Im besten Fall möchten die Löwen dann schon die ersten drei Punkte auf ihrem Regionalliga-Konto haben. "Ziel ist es, die Meisterschaft zu erreichen und aufzusteigen", sagte Fauser. Trainer Daniel Bierofka, der die mit erfahrenen Profis verstärkte U 21-Mannschaft auf die neuen Bedingungen - volle Stadien, riesiges Interesse, größerer Druck - vorbereiten muss, ist da noch ein Stück weit vorsichtiger. "Man muss es realistisch sehen: Wenn wir in Memmingen gewinnen, heißt es nicht, dass wir um den Aufstieg spielen. Wenn wir verlieren nicht, dass wir um den Abstieg spielen. Es ist das erste von 36 Spielen", meinte der Trainer. Wichtig sei es, dass sich die Mannschaft mit 1860 identifiziert. "Das hat im letzten halben Jahr gefehlt", sagte Bierofka. Die erfahrene Achse Jan Mauersberger, Timo Gebhart und Sascha Mölders soll auch in dieser Hinsicht vorangehen.

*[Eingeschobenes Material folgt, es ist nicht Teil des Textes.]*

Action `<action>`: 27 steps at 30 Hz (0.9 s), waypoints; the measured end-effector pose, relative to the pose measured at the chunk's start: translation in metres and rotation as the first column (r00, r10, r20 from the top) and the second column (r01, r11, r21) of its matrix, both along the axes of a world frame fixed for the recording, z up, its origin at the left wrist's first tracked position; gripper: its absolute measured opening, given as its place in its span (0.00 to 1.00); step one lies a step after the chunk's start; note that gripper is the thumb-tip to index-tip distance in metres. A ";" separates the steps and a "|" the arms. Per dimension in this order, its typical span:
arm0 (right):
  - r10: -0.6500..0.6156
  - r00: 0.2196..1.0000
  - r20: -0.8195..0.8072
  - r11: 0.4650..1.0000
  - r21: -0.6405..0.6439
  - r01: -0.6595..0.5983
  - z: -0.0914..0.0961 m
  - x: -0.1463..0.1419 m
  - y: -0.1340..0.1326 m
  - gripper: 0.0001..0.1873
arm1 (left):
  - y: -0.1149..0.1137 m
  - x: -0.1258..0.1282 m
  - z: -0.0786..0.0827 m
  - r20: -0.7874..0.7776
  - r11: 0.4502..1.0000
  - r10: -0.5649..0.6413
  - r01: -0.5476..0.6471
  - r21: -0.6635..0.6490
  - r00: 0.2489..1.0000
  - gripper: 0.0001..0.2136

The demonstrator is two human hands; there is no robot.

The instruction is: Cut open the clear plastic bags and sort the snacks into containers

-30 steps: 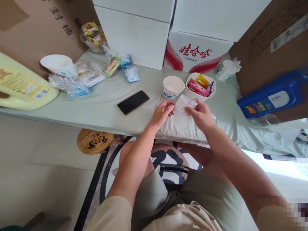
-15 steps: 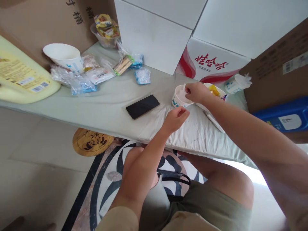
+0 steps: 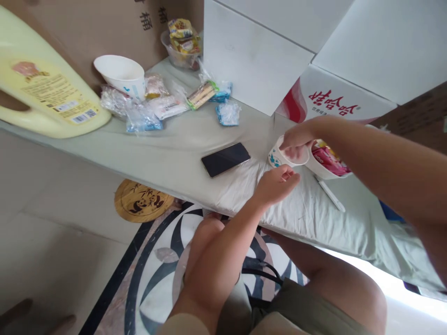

"Ich werde laufen, bis ich nicht mehr kann", sagt Gebhart, der nach wie vor in Memmingen wohnt, vor seinem ganz persönlichen Heimspiel. Und natürlich möchte er heute Abend vor allem dazu beitragen, dass in Zukunft wieder viele schöne Geschichten über ihn und seine Teamkollegen erzählt werden.